# About this exercise:
Show all lines from the records below in which the string "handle" is present.

______________________________

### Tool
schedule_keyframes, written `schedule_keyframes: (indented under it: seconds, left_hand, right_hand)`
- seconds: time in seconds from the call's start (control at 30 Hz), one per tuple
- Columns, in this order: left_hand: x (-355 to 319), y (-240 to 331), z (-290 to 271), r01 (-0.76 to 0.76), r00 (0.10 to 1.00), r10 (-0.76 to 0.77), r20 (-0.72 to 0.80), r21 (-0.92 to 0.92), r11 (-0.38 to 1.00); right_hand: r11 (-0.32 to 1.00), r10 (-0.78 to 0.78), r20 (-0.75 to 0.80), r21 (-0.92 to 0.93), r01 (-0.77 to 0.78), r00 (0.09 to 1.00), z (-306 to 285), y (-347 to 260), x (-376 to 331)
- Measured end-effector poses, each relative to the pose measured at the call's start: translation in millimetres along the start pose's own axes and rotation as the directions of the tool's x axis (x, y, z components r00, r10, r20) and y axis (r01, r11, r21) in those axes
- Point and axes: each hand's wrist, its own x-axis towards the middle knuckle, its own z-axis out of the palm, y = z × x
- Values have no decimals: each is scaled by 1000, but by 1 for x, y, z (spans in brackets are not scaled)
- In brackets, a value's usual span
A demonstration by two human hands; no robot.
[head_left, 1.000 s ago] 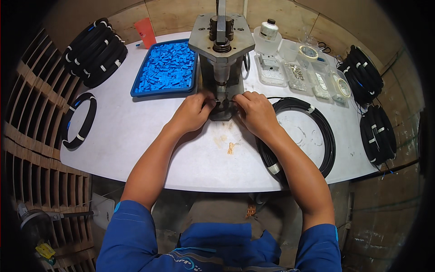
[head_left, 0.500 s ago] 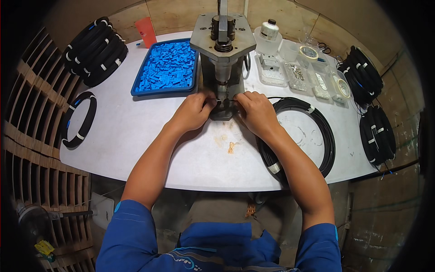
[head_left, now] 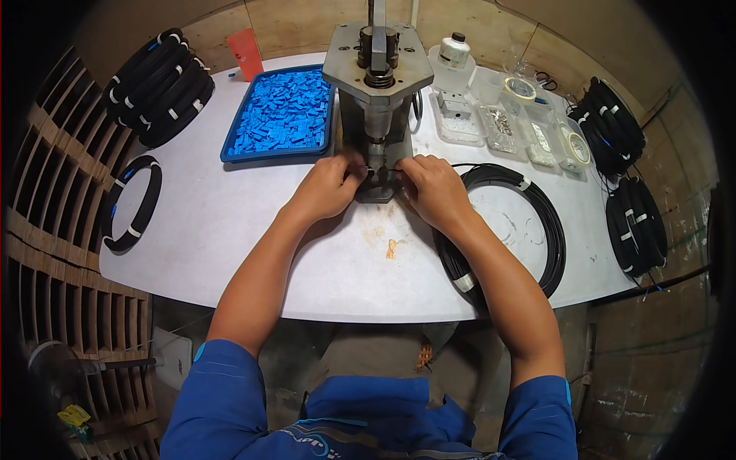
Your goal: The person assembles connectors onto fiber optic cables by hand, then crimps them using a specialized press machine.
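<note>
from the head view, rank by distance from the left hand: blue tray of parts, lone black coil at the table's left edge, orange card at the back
From the left hand:
1. Blue tray of parts, just behind the hand and to its left.
2. Orange card, past the tray at the back edge.
3. Lone black coil, far left edge.

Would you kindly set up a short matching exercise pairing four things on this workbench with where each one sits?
Things:
1. blue tray of small blue parts
2. large black cable coil
3. metal press
4. single black coil

Places:
A. at the table's left edge
B. under the right forearm
C. left of the press, at the back
D. centre back, both hands at its base

Pairs: 1-C, 2-B, 3-D, 4-A. The left hand and right hand meet at the press's base.
</note>
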Motion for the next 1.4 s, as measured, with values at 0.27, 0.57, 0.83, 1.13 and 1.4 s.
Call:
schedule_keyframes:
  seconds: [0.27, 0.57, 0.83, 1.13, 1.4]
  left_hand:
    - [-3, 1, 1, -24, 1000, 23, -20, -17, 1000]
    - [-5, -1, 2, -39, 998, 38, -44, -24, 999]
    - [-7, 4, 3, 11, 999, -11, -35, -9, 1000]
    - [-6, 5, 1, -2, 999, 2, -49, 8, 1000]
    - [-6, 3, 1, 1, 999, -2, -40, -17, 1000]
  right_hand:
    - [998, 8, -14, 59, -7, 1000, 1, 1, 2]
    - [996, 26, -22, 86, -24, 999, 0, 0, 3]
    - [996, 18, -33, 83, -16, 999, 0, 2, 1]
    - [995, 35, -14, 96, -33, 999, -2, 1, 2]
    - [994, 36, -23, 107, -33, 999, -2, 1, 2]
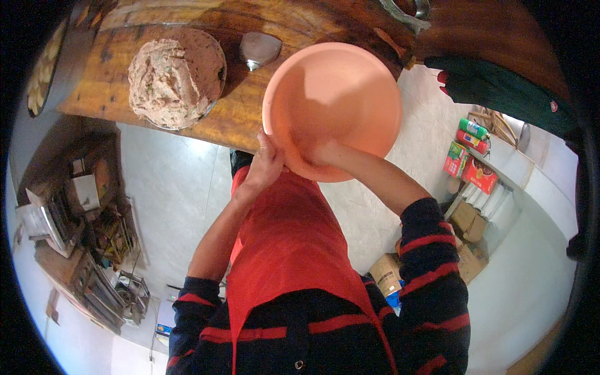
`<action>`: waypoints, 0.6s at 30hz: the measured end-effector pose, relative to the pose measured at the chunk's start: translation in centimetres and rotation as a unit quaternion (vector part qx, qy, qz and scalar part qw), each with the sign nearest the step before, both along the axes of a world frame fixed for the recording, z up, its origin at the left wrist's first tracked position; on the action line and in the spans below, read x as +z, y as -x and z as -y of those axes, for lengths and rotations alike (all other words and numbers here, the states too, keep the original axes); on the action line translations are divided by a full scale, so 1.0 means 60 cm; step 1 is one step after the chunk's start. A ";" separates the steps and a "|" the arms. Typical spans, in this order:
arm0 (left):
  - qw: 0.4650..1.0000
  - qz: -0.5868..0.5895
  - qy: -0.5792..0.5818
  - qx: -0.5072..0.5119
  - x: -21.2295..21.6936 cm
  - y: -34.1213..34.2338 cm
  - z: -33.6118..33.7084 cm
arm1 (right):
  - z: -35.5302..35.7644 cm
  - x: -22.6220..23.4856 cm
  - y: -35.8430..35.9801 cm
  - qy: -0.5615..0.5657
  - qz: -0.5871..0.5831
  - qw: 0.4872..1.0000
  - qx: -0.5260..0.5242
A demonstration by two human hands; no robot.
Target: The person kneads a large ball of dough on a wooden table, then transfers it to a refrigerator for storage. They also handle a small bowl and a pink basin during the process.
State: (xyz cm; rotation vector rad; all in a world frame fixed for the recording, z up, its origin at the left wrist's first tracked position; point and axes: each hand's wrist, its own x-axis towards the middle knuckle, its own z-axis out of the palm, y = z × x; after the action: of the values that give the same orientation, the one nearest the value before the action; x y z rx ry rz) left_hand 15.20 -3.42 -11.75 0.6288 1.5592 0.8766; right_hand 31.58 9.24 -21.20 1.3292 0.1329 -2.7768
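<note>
At the basin (375,125) jutting past the table's (240,122) edge, the left hand (269,160) grasps the rim (267,115); inside, I cannot tell the right hand's (322,152) grip.

The right fingers (317,152) blur inside the peach basin (378,125); the left fingers (269,152) are partly hidden at its rim; the upper edge crops a metal vessel (423,9); pale pieces (44,78) at far left are too blurred to tell
</note>
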 end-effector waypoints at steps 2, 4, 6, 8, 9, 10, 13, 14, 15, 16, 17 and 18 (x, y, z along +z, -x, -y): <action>0.999 0.012 0.052 -0.013 -0.006 0.005 0.001 | -0.016 0.000 0.020 -0.072 -0.029 0.990 0.119; 0.997 -0.010 0.049 -0.057 -0.011 0.012 0.002 | -0.034 -0.011 0.059 -0.263 -0.013 0.914 0.309; 0.990 -0.082 0.009 -0.113 -0.013 0.014 0.000 | -0.060 -0.036 0.119 -0.429 0.009 0.790 0.438; 0.992 -0.077 0.035 -0.092 -0.011 0.012 -0.003 | -0.082 -0.056 0.155 -0.532 0.059 0.716 0.449; 0.993 -0.069 0.050 -0.083 -0.008 0.008 -0.006 | -0.092 -0.062 0.168 -0.575 0.089 0.687 0.436; 0.993 -0.085 0.039 -0.073 -0.004 0.005 -0.008 | -0.103 -0.063 0.174 -0.603 0.100 0.687 0.394; 0.993 -0.096 0.021 -0.068 0.011 0.002 -0.018 | -0.145 -0.039 0.182 -0.624 0.085 0.741 0.232; 0.992 -0.102 0.034 -0.071 0.016 0.003 -0.020 | -0.162 -0.023 0.180 -0.674 0.059 0.716 0.172; 0.990 -0.105 0.060 -0.074 0.021 0.004 -0.020 | -0.180 -0.008 0.184 -0.619 0.139 0.748 0.193; 0.991 -0.091 0.059 -0.079 0.024 0.006 -0.021 | -0.197 0.008 0.185 -0.564 0.181 0.782 0.192; 0.991 -0.074 0.070 -0.082 0.024 0.008 -0.021 | -0.215 0.022 0.188 -0.483 0.291 0.795 0.222; 0.991 -0.057 0.083 -0.086 0.021 0.009 -0.019 | -0.231 0.034 0.181 -0.458 0.323 0.803 0.201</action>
State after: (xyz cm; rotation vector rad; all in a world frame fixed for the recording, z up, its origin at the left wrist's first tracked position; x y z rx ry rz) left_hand 14.66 -2.28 -10.49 0.6914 1.6334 0.5845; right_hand 20.74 23.10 -19.17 1.9904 1.6246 -1.7311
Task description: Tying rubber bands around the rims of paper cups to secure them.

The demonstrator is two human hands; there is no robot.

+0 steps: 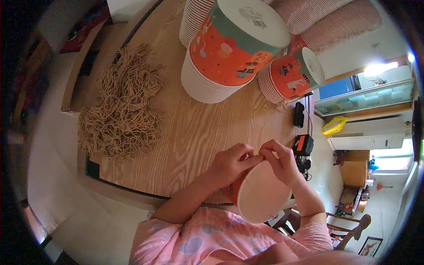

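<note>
A paper bucket point(264, 194) is tipped toward me at the table's near edge, its white inside facing up and a bit of its orange outside showing on the left. My left hand point(232, 165) is closed at the bucket's far rim, thumb and fingers pinched together. Right beside it, my right hand point(282, 161) also pinches at that rim, with its palm over the right side. The two sets of fingertips nearly touch. Whether a thin cord lies between them is too small to tell. Small marks show along the rim.
A tangled heap of brown twine point(126, 106) lies on the left of the wooden table point(194, 145). Upside-down stacks of orange and green paper buckets point(229, 53) and smaller tubs point(289, 73) stand at the back. Black devices point(303, 145) sit on the right. A wooden chair point(353, 227) stands at lower right.
</note>
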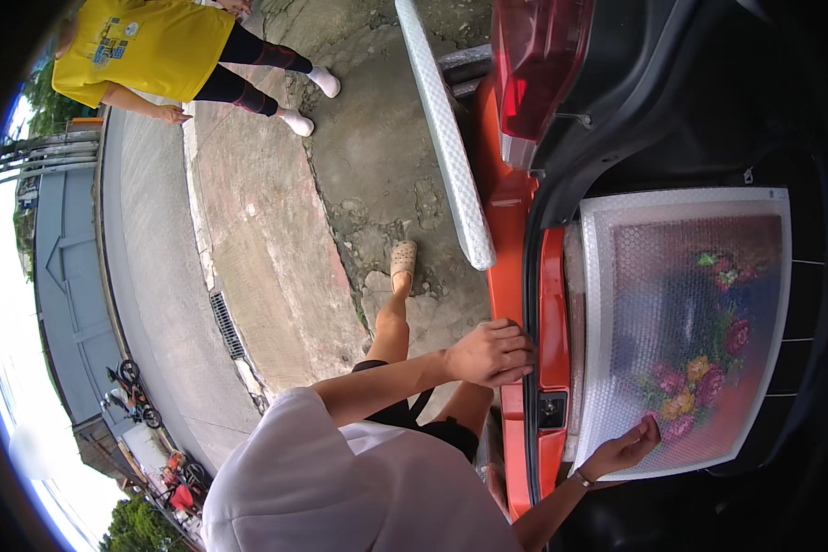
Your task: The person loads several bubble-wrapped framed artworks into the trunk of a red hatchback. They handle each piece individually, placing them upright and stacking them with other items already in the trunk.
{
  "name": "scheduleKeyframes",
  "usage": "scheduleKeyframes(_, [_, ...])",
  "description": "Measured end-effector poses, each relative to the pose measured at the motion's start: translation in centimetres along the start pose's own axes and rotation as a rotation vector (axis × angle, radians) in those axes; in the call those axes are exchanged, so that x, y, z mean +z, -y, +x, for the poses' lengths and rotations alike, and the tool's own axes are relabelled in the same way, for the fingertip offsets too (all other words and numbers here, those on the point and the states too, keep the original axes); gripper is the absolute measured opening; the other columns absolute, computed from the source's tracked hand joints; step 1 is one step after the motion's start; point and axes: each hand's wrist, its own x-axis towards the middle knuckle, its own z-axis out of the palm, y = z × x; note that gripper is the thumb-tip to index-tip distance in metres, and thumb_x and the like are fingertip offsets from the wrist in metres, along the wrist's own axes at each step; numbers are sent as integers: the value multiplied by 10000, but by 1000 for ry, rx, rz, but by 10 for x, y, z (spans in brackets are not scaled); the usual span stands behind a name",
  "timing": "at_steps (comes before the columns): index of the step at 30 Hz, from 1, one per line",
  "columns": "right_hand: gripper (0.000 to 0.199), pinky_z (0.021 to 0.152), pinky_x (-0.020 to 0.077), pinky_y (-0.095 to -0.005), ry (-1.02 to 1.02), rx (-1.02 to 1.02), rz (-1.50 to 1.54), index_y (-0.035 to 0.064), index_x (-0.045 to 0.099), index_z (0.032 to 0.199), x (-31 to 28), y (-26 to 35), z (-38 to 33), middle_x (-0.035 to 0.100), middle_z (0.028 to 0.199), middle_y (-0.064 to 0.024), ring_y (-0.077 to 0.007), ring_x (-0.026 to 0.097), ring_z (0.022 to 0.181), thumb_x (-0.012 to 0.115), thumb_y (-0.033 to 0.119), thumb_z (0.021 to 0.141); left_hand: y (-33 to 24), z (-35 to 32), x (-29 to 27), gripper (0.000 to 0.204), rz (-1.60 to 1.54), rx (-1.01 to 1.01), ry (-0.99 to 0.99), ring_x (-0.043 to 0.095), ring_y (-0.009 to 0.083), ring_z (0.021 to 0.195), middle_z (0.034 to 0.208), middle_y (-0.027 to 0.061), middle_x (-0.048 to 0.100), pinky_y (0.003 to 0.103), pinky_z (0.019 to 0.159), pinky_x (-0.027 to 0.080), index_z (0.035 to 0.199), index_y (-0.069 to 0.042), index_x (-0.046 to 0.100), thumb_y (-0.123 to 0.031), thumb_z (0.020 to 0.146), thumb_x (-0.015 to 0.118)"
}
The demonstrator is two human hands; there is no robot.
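Observation:
My left hand (492, 354) is closed, its fingers curled over the rear edge of an orange car's open trunk (532, 313). Inside the trunk lies a framed flower picture (690, 322) in bubble wrap, with pink and yellow blooms showing through. My right hand (624, 451) hovers over or touches the picture's near part; contact is hard to tell. Its palm is turned partly up, the fingers loosely bent, and a small dark red spot shows at the fingertips. A band circles that wrist. Another bubble-wrapped panel (446, 138) stands on edge outside, against the car's rear.
A red tail light (543, 69) and black trunk lining border the opening. A person in a yellow shirt (147, 46) stands at the far left on cracked concrete (359, 129). Farther left are a drain grate (227, 325), a road, a bicycle (133, 396) and a blue-grey wall (69, 267).

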Motion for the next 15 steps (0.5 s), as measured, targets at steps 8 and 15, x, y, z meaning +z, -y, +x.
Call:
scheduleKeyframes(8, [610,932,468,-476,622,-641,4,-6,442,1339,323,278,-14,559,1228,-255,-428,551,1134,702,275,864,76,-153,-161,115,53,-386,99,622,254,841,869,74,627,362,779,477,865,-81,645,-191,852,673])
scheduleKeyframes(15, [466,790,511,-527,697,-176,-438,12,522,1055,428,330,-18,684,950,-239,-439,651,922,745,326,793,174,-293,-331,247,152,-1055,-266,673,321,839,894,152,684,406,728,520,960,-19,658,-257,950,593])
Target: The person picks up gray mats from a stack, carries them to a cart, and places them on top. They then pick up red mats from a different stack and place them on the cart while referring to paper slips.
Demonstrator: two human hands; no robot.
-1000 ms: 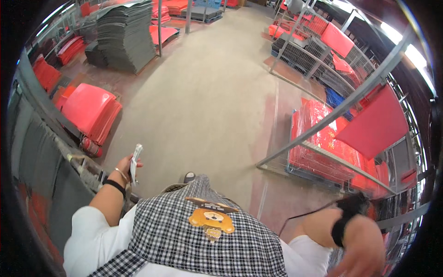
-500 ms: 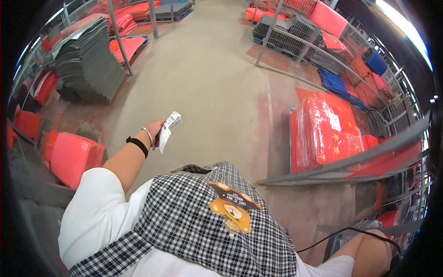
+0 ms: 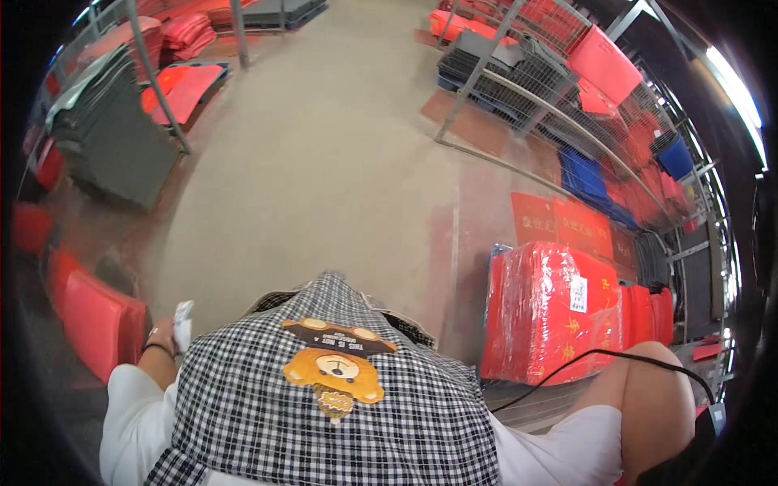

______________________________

# Problem solution:
Target: The person kneads a large ball of dough on a wooden table, then transfers it to a refrigerator for storage. They also handle a small bowl and a pink basin during the process.
Your task: The person loads several bubble-wrapped framed artworks into the trunk of a red hatchback. They handle each piece individually, placing them upright and stacking them with other items already in the trunk.

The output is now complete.